*WHAT TO DO:* Look through the listing below, and wherever a line has the string "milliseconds", pull it out.
── INFORMATION ──
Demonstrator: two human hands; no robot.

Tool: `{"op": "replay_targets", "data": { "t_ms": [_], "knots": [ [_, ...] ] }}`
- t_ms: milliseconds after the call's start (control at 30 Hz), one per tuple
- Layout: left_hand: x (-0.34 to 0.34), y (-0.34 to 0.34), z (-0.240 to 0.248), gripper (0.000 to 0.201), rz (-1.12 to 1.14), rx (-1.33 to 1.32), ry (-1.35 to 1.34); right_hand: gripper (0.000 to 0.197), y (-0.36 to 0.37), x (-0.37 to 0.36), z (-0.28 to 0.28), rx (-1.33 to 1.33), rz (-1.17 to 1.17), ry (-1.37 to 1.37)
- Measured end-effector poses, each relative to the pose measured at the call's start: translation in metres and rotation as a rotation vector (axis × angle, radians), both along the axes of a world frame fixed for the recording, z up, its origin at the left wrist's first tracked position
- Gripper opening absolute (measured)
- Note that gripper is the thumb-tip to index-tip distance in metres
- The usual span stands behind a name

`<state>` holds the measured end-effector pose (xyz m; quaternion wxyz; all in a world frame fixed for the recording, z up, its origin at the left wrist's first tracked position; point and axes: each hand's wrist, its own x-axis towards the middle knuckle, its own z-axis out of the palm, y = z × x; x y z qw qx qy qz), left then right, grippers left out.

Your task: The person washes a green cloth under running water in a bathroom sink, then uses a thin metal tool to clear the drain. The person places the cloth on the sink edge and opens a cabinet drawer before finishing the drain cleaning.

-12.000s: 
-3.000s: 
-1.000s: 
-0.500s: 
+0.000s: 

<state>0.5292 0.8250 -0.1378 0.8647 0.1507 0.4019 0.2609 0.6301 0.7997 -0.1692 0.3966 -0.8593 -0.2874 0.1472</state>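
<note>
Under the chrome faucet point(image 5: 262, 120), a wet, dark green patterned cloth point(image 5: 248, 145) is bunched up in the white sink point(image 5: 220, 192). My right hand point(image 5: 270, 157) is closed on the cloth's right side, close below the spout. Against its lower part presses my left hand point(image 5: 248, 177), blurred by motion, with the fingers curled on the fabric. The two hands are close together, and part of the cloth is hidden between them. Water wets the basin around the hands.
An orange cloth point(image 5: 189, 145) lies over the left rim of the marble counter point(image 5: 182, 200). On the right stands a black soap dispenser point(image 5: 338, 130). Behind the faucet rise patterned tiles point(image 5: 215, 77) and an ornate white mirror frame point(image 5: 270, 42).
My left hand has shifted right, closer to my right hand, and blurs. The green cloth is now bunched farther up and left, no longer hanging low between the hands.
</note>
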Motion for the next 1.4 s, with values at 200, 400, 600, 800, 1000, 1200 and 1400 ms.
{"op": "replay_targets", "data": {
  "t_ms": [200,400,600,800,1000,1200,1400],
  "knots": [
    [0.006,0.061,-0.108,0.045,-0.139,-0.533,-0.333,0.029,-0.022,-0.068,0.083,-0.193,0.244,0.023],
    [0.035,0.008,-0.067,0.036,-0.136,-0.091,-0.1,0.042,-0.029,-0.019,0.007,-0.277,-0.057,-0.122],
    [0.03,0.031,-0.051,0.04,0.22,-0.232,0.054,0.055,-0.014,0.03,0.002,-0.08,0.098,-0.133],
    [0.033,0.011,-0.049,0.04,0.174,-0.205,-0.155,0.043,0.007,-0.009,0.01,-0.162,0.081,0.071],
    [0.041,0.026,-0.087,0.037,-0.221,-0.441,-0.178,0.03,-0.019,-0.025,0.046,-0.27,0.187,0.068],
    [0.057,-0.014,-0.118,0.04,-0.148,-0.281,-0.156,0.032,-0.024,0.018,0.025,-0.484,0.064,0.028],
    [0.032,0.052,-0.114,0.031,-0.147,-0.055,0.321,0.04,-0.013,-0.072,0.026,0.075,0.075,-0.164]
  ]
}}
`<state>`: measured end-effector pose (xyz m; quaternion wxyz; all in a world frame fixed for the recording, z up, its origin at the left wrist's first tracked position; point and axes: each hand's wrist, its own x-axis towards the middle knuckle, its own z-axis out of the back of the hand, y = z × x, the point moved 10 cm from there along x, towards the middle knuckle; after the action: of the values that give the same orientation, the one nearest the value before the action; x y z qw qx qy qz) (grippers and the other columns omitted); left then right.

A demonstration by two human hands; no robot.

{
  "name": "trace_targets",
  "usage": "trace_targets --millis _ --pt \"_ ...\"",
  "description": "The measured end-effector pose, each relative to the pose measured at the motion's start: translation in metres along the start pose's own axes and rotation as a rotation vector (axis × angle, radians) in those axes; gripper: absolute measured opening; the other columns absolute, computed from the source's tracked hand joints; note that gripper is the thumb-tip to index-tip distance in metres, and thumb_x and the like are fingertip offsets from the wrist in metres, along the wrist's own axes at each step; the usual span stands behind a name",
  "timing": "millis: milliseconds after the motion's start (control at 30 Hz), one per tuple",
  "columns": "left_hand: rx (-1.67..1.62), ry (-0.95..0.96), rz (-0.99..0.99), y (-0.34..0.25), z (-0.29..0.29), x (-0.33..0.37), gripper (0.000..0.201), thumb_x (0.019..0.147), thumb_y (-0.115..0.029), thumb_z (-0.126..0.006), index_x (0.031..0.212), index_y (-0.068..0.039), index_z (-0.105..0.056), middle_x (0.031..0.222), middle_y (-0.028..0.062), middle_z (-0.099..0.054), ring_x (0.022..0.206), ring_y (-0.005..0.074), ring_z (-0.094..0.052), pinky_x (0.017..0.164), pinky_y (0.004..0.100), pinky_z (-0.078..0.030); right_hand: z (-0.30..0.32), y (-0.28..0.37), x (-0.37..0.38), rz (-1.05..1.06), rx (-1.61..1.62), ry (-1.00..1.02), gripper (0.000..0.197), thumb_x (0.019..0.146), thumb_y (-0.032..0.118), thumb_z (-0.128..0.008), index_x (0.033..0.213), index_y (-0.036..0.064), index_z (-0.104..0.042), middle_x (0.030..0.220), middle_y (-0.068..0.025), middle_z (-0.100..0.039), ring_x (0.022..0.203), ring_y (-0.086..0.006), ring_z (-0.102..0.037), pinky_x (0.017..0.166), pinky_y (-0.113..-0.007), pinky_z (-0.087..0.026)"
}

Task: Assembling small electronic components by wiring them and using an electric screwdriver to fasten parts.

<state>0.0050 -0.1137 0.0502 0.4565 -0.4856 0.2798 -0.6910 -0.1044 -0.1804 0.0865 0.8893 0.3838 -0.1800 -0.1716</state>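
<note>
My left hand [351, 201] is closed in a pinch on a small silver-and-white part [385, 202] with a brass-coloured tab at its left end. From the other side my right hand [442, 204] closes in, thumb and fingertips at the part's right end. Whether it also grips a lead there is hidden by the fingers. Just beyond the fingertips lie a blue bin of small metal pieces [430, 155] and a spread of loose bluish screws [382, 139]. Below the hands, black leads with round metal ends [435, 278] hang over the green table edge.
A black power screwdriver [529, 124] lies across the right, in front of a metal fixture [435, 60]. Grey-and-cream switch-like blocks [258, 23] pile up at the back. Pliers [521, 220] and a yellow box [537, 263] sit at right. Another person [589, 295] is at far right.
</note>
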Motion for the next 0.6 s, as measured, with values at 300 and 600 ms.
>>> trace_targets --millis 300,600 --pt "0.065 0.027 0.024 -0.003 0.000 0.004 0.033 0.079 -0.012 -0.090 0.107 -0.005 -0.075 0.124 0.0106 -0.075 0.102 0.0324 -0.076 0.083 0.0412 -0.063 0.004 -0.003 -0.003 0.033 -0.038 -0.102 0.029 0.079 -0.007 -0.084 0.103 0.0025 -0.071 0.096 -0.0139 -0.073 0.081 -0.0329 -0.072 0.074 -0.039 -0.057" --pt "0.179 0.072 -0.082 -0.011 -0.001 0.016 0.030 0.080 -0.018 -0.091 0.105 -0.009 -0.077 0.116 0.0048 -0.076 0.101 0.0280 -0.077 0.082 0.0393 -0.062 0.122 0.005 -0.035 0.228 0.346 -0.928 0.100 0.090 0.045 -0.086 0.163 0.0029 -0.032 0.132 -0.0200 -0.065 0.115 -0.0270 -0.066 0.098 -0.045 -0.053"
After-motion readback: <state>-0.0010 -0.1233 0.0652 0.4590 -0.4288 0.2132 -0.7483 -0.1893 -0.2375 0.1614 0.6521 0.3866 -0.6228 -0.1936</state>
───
*SOLUTION FOR THIS EXERCISE:*
- t_ms: milliseconds after the call's start (control at 30 Hz), one per tuple
  "timing": "millis: milliseconds after the motion's start (control at 30 Hz), one per tuple",

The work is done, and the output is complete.